В особенности после соединения армий блестящего адмирала и героя Петербурга Витгенштейна это настроение и штабная сплетня дошли до высших пределов. Кутузов видел это и, вздыхая, пожимал только плечами. Только один раз, после Березины, он рассердился и написал Бенигсену, доносившему отдельно государю, следующее письмо:
«По причине болезненных ваших припадков, извольте, ваше высокопревосходительство, с получения сего, отправиться в Калугу, где и ожидайте дальнейшего повеления и назначения от его императорского величества».
Но вслед за отсылкой Бенигсена к армии приехал великий князь Константин Павлович, делавший начало кампании и удаленный из армии Кутузовым. Теперь великий князь, приехав к армии, сообщил Кутузову о неудовольствии государя императора за слабые успехи наших войск и за медленность движения. Государь император сам на днях намеревался прибыть к армии.
Старый человек, столь же опытный в придворном деле, как и в военном, тот Кутузов, который в августе того же года был выбран главнокомандующим против воли государя, тот, который удалил наследника и великого князя из армии, тот, который своей властью, в противность воле государя, предписал оставление Москвы, этот Кутузов теперь тотчас же понял, что время его кончено, что роль его сыграна и что этой мнимой власти у него уже нет больше. И не по одним придворным отношениям он понял это. С одной стороны, он видел, что военное дело, то, в котором он играл свою роль, – кончено, и чувствовал, что его призвание исполнено. С другой стороны, он в то же самое время стал чувствовать физическую усталость в своем старом теле и необходимость физического отдыха.
29 ноября Кутузов въехал в Вильно – в свою добрую Вильну, как он говорил. Два раза в свою службу Кутузов был в Вильне губернатором. В богатой уцелевшей Вильне, кроме удобств жизни, которых так давно уже он был лишен, Кутузов нашел старых друзей и воспоминания. И он, вдруг отвернувшись от всех военных и государственных забот, погрузился в ровную, привычную жизнь настолько, насколько ему давали покоя страсти, кипевшие вокруг него, как будто все, что совершалось теперь и имело совершиться в историческом мире, нисколько его не касалось.

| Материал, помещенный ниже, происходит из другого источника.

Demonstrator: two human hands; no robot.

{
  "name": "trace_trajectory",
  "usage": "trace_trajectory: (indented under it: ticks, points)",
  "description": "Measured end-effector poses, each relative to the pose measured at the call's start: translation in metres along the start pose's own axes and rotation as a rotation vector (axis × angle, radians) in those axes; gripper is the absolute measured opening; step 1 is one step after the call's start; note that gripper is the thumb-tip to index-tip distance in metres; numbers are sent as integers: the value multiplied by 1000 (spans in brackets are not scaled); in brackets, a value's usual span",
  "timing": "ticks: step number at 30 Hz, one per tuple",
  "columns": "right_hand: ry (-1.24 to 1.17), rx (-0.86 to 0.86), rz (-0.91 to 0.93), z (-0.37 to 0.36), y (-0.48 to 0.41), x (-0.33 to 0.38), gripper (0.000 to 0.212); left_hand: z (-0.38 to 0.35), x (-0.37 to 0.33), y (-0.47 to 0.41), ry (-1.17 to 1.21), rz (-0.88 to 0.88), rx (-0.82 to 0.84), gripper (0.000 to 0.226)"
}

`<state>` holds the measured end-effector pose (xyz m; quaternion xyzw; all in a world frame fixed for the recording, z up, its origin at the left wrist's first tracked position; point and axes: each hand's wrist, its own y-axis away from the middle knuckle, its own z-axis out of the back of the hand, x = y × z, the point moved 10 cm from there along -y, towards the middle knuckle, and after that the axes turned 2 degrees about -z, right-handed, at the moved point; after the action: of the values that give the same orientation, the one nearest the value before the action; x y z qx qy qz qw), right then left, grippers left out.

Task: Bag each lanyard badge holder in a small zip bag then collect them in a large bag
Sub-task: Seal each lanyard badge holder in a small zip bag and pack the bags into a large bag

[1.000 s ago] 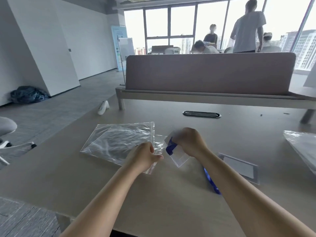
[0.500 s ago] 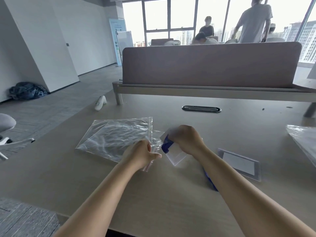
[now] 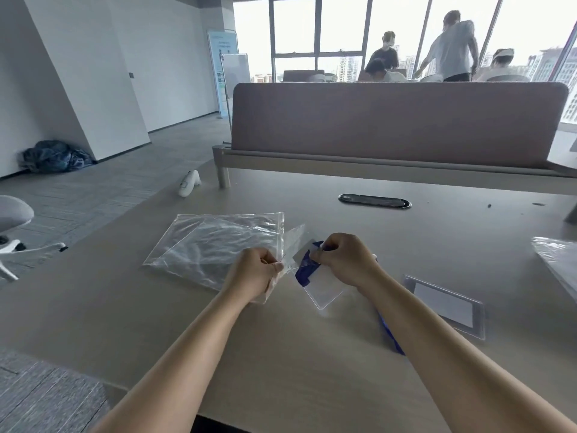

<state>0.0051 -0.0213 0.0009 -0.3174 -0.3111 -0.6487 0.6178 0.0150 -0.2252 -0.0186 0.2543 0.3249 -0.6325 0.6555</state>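
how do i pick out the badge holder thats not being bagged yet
On the wooden desk, look just right of the right forearm. The flat badge holder lies there, white card inside. Unlike the holder in the right hand, no hand touches it.

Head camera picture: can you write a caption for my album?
The left hand pinches a small zip bag while the right hand grips a badge holder and its blue lanyard.
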Motion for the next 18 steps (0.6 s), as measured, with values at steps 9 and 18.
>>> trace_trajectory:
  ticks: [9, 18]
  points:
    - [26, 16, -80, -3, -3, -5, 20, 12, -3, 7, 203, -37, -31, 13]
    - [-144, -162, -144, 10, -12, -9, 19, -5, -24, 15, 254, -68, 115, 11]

Чичагов, один из самых страстных отрезывателей и опрокидывателей, Чичагов, который хотел сначала сделать диверсию в Грецию, а потом в Варшаву, но никак не хотел идти туда, куда ему было велено, Чичагов, известный своею смелостью речи с государем, Чичагов, считавший Кутузова собою облагодетельствованным, потому что, когда он был послан в 11 м году для заключения мира с Турцией помимо Кутузова, он, убедившись, что мир уже заключен, признал перед государем, что заслуга заключения мира принадлежит Кутузову; этот то Чичагов первый встретил Кутузова в Вильне у замка, в котором должен был остановиться Кутузов. Чичагов в флотском вицмундире, с кортиком, держа фуражку под мышкой, подал Кутузову строевой рапорт и ключи от города. То презрительно почтительное отношение молодежи к выжившему из ума старику выражалось в высшей степени во всем обращении Чичагова, знавшего уже обвинения, взводимые на Кутузова.
Разговаривая с Чичаговым, Кутузов, между прочим, сказал ему, что отбитые у него в Борисове экипажи с посудою целы и будут возвращены ему.
– C'est pour me dire que je n'ai pas sur quoi manger… Je puis au contraire vous fournir de tout dans le cas meme ou vous voudriez donner des diners, [Вы хотите мне сказать, что мне не на чем есть. Напротив, могу вам служить всем, даже если бы вы захотели давать обеды.] – вспыхнув, проговорил Чичагов, каждым словом своим желавший доказать свою правоту и потому предполагавший, что и Кутузов был озабочен этим самым. Кутузов улыбнулся своей тонкой, проницательной улыбкой и, пожав плечами, отвечал: – Ce n'est que pour vous dire ce que je vous dis. [Я хочу сказать только то, что говорю.]